論理学FAQのブログ

授業でもらったコメントに対して書いたリプライを、ブログ形式に編集しました。

論理学の研究って何を考えながらやってるのか

2019年6月24日のコメントペーパーより。レジュメは古典述語論理

コメント:論理学をやっていて面白いと感じることもありますが、論理学を専門に研究している人というのは、具体的には何をやっているのでしょうか。論理学でわからないこと、まだ解明されていないことにはどんなものがあるのでしょうか。

回答:論理学はいわゆる「通常科学」の段階にあると思います。

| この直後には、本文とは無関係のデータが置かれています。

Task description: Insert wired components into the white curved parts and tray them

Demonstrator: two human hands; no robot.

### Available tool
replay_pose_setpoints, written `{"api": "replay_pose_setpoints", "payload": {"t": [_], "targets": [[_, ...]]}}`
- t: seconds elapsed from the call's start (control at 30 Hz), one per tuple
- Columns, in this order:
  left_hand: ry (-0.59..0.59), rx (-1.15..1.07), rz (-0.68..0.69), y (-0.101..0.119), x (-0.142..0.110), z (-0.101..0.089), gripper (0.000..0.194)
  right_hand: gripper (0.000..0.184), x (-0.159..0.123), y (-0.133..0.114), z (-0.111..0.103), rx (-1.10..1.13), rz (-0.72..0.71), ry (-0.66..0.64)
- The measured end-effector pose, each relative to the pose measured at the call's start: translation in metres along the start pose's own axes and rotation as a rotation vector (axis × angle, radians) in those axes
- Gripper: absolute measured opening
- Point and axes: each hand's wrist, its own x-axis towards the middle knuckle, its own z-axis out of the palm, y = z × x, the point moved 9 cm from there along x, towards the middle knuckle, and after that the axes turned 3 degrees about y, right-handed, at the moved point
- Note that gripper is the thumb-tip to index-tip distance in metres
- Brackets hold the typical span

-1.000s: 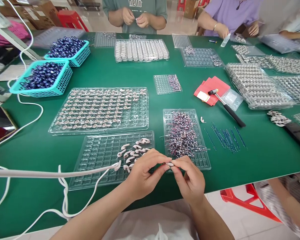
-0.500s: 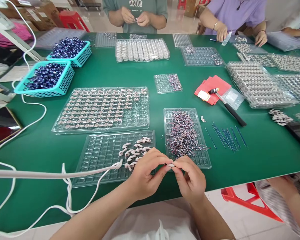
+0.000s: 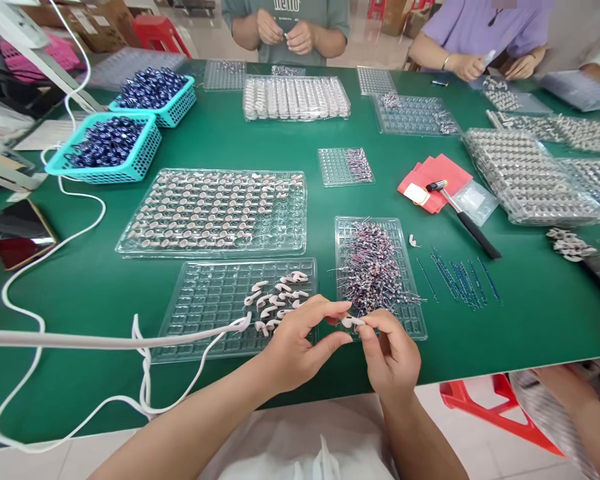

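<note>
My left hand [image 3: 300, 347] and my right hand [image 3: 393, 357] meet over the near edge of the green table [image 3: 530, 300]. Both pinch one small white part [image 3: 353, 323] between their fingertips. Just behind them lies a clear tray [image 3: 210, 313] with a loose heap of the same white parts [image 3: 277, 300]. To its right a second clear tray [image 3: 410, 320] holds a tangle of thin wired pieces [image 3: 373, 267].
A large clear tray [image 3: 290, 233] filled with rows of parts lies further back. Two teal baskets [image 3: 130, 170] of blue pieces stand at the far left. A white cable [image 3: 80, 341] crosses the near left. A hammer [image 3: 463, 217], red cards [image 3: 435, 177], blue pins [image 3: 457, 273] lie right. Other people's hands work at the far edge.
My view has shifted slightly, so everything sits a little further right. My hands keep working the same small white part, with the fingers turned a bit.
</note>
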Motion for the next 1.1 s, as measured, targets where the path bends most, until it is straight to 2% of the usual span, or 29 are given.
{"api": "replay_pose_setpoints", "payload": {"t": [0.3,0.47,0.6,0.73,0.83,0.93,1.03,1.1], "targets": [[0.074,0.146,-0.019,0.001,0.001,-0.004,0.018,0.014,0.001,0.005,-0.001,-0.067,0.066,0.03],[0.112,0.18,0.026,0.005,0.003,-0.007,0.007,0.012,0.001,0.005,0.0,-0.098,0.061,0.024],[0.09,0.163,0.023,0.006,0.004,-0.008,0.012,0.012,0.001,0.004,-0.001,-0.137,0.045,0.031],[0.047,0.107,-0.088,0.003,0.004,-0.005,0.021,0.014,-0.002,-0.001,-0.001,-0.151,-0.037,-0.001],[0.042,0.098,-0.157,0.001,0.004,-0.007,0.019,0.017,-0.003,-0.001,0.003,-0.159,-0.098,-0.057],[0.084,0.186,-0.159,0.005,0.005,-0.022,0.017,0.021,-0.004,0.001,0.011,-0.182,-0.134,-0.145],[0.162,0.4,-0.188,0.005,0.005,-0.055,0.013,0.031,-0.004,0.0,0.014,-0.202,-0.157,-0.164],[0.188,0.569,-0.246,-0.003,0.004,-0.079,0.015,0.035,-0.004,0.0,0.015,-0.198,-0.16,-0.161]]}}
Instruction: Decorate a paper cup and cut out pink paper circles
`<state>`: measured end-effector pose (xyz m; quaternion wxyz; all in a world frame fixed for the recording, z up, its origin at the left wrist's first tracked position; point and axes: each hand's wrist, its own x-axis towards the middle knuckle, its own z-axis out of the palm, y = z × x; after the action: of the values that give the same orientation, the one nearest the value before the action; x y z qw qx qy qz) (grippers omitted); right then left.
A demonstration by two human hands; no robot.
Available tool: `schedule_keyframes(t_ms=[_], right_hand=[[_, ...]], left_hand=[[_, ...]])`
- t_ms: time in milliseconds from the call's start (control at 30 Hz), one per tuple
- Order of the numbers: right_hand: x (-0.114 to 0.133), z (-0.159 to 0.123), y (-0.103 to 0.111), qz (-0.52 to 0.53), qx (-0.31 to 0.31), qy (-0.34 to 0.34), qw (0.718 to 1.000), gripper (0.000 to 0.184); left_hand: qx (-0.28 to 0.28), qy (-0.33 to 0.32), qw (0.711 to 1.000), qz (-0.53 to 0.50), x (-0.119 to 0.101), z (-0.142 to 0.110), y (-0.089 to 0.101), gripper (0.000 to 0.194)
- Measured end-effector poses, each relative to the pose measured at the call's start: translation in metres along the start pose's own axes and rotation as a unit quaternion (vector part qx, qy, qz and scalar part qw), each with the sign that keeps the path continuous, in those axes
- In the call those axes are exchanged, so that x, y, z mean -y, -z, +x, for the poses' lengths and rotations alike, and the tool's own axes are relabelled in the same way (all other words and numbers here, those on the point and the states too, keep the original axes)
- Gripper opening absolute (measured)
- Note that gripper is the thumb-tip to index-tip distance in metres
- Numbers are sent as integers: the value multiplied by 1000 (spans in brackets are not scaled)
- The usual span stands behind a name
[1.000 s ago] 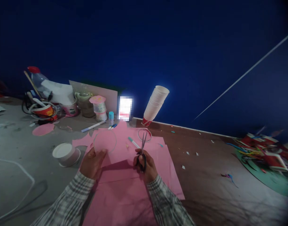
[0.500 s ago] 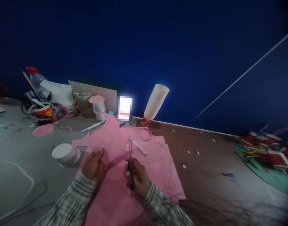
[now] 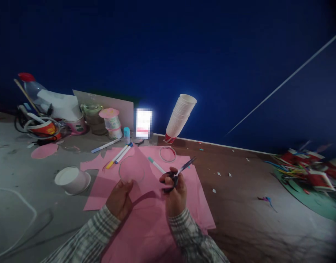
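My left hand [image 3: 120,200] pinches the lower edge of a pink paper sheet [image 3: 147,177] that bears a drawn circle outline. Scissors [image 3: 186,165] with black handles are in my right hand [image 3: 175,197], fingers around the handles and blades pointing up to the right, away from the drawn circle. More pink paper [image 3: 203,204] lies beneath both hands. Just beyond the scissors rests a white marker [image 3: 156,164] with a teal end, partly hidden by my right hand. Behind the held sheet lie a yellow-ended marker [image 3: 115,158] and a blue-ended marker [image 3: 124,153].
A round rim [image 3: 168,154] lies on the paper's far side. Stacked paper cups [image 3: 181,117] lean at the wall. To the left sits a white cup [image 3: 71,180], behind it a glue stick [image 3: 126,135] and decorated cups [image 3: 111,123]. Paper scraps dot the brown table [image 3: 236,212].
My left hand has moved right with the pink sheet, uncovering the markers and glue stick behind. The scissors have swung from pointing straight ahead to pointing up right.
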<state>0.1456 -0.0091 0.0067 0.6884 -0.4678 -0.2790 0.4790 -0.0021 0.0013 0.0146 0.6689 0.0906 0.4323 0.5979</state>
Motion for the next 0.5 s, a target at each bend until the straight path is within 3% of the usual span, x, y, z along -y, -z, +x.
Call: schedule_keyframes(t_ms=[267,400,500], right_hand=[[-7,-12,-13,-55,36,-28,997,32],[-7,-12,-13,-86,14,-77,993,33],[1,-3,-7,-92,17,-71,993,36]], left_hand=[[-10,4,999,-46,-4,0,-3,18],[36,33,998,-27,3,-8,-4,20],[85,80,993,-13,-2,-8,1,19]])
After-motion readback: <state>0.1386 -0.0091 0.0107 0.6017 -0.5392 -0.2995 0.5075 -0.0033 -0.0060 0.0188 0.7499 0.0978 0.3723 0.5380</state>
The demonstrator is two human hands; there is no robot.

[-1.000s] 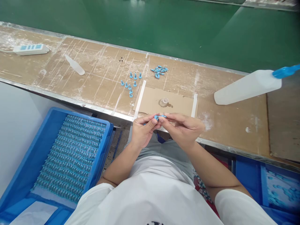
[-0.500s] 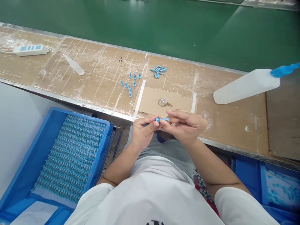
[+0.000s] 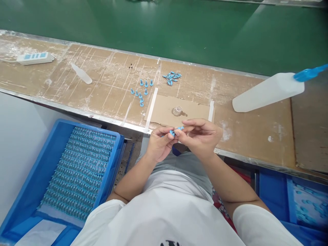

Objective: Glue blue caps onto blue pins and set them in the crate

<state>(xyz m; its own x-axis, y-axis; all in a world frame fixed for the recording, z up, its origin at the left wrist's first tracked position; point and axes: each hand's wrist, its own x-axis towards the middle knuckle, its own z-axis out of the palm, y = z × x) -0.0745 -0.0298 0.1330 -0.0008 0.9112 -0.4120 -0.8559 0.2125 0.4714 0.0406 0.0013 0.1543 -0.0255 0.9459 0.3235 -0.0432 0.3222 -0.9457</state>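
One clear cup (image 3: 177, 110) beyond hands (image 3: 201, 138)

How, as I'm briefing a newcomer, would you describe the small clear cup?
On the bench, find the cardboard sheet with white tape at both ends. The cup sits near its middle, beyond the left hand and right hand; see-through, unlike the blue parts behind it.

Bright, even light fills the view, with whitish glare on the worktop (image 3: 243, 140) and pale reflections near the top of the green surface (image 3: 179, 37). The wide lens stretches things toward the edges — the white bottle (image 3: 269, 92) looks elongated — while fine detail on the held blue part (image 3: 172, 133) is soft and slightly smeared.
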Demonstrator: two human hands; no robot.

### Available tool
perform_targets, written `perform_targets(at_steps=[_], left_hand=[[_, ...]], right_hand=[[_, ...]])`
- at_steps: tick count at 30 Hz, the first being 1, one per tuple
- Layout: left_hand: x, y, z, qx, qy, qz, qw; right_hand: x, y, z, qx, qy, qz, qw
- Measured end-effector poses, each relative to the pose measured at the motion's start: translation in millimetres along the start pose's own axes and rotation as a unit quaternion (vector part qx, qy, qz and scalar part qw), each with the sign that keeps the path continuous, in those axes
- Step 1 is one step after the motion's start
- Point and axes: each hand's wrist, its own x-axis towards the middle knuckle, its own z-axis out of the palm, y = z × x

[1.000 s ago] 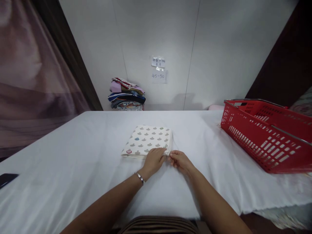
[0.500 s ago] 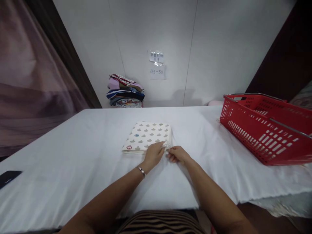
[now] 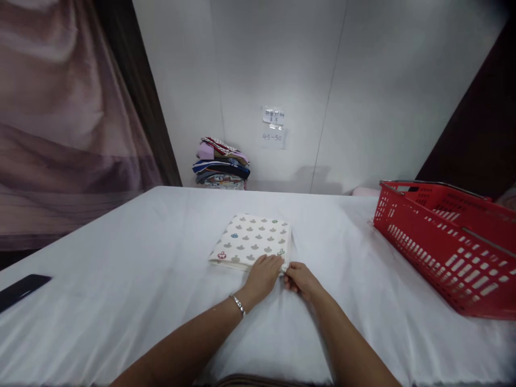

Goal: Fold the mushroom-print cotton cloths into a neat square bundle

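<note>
A folded white cloth (image 3: 253, 236), printed with rows of grey shapes and a few red, blue and green ones, lies flat on the white-covered table. My left hand (image 3: 264, 277), a silver bracelet at its wrist, rests on the cloth's near right part with fingers stretched out. Just to its right, my right hand (image 3: 301, 280) is closed, its thumb and forefinger pinching the cloth's near right corner. The remaining fingers of that hand curl under and are partly hidden.
A red plastic basket (image 3: 447, 252) stands at the table's right side. A dark phone-like object (image 3: 24, 290) lies at the left edge. Behind the far edge rises a stack of folded clothes (image 3: 221, 166), near paper signs (image 3: 274, 137) on the wall. A curtain (image 3: 72, 123) hangs at left.
My left hand's fingers have straightened and now lie flat on the cloth. The bunched near right corner looks smoother, with my right hand at it. The camera view has tilted up and shifted left.
</note>
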Motion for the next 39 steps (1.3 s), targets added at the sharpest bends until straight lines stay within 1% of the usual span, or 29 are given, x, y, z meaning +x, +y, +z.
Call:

いくつかの分野・ジャンルが確立され、それぞれの人がそれぞれの分野の流儀に従って、それぞれの分野で探求すべきとされていることを着実に探求している、という状況だと思います。ここでは具体例として、わたしのやった否定についての研究がどのような背景のもとで、何に着目して進められたかを見てみることで回答に代えたいと思います。

いろいろな否定

実験的にでも、いろいろな論理体系を作るのが論理学者の第一の仕事です。ここでは、それらの中の否定に注目してみます。古典論理直観主義論理、最小論理、関連性論理などなど、さまざまな論理体系が作られ、そしてそれぞれの論理のなかの否定が、それぞれ異なる性質をもっていることがわかってきます。

統括的理解を目指す

多様なものが生み出されたら、今度はそれらを統括して理解できるような枠組みがほしくなってきます。それらが共通してもっている性質は何で、それらのあいだの違いを生み出している要因は何かを明らかにしてくれる枠組みです。

応用

そのような枠組みとして、ほんとうに斬新なものを思いつけば、それはそれで素晴らしいのですが、他の領域で使われている枠組みを応用するというのもじつはそれ以上にすばらしいことです。

そこで次のような応用を考えます。否定は1つの論理式にくっついて論理式を作る1項演算子です。同じような1項演算子としては様相演算子があり、様相論理には可能世界意味論という統括的な枠組みがあります。そこで、否定に対しても同じように可能世界意味論を与えてやれば、求めている統括的な枠組みが得られるのではないでしょうか。

付随的問題

可能世界意味論は、論理学の分野ではモデル論に属します。もう一つの大きな分野が証明論であり、通常は、その両方を与え、それらが等価であること (完全性定理) を示すことが、プロジェクト完了の1つの目安です。ということで、否定に対して可能世界意味論を与えるなら、それとうまく対応するような証明論も作ろうというのが、付随するタスクとして生じてきます(こうやって仕事が増えていきます)。

Anomaly

以上の応用問題や付随的問題は、簡単に解けるときもありますが (それだと面白くない)、単純にあちらのものをこちらにもってきただけでは解決しないanomaly (異常事例)が生じえます。否定の場合は、関連性論理の否定がそれに当たりました。可能世界意味論の枠組みで、それをどのように定義するのがよいのか、論争が生じていました。そしてその不透明さが原因で、証明論的な枠組みの構築も妨げられていました。

解決

で、そういう問題をひとつ解決すると、それが論文になります。わたしの論文では、

takuro-logic.hatenablog.com

で少し触れた、2種類の否定を考えて、それらを「融合」させれば関連性論理の否定がきれいに得られるよということを示し、さらに、そのアイディアに基づけば証明論も簡単に作れるということを示しました。

こうやって問題が解けると、とりあえず「気持ちいい」のですが、学術的には、上に述べてきた背景があるので、単なるパズル解きではない、次のような価値をもっているということで評価されることになります。すなわち、

  • 多様な否定に対する統括的な理解
  • 可能世界意味論 (とそれに対応する証明論) の応用範囲の拡張 (これも多様性と統括性の一種ですね)
  • 統括的な枠組みを背景とした、(関連性論理という) 特定の論理に対するより精緻な理解

などですね。他のトピックでも、みんなだいたいこういうことを考えながら問題を設定し、解き、論文を書いているように思います。もちろん、こういった評価項目におさまらない「おもしろさ」というファクターもあるんですが、それはまた別のお話。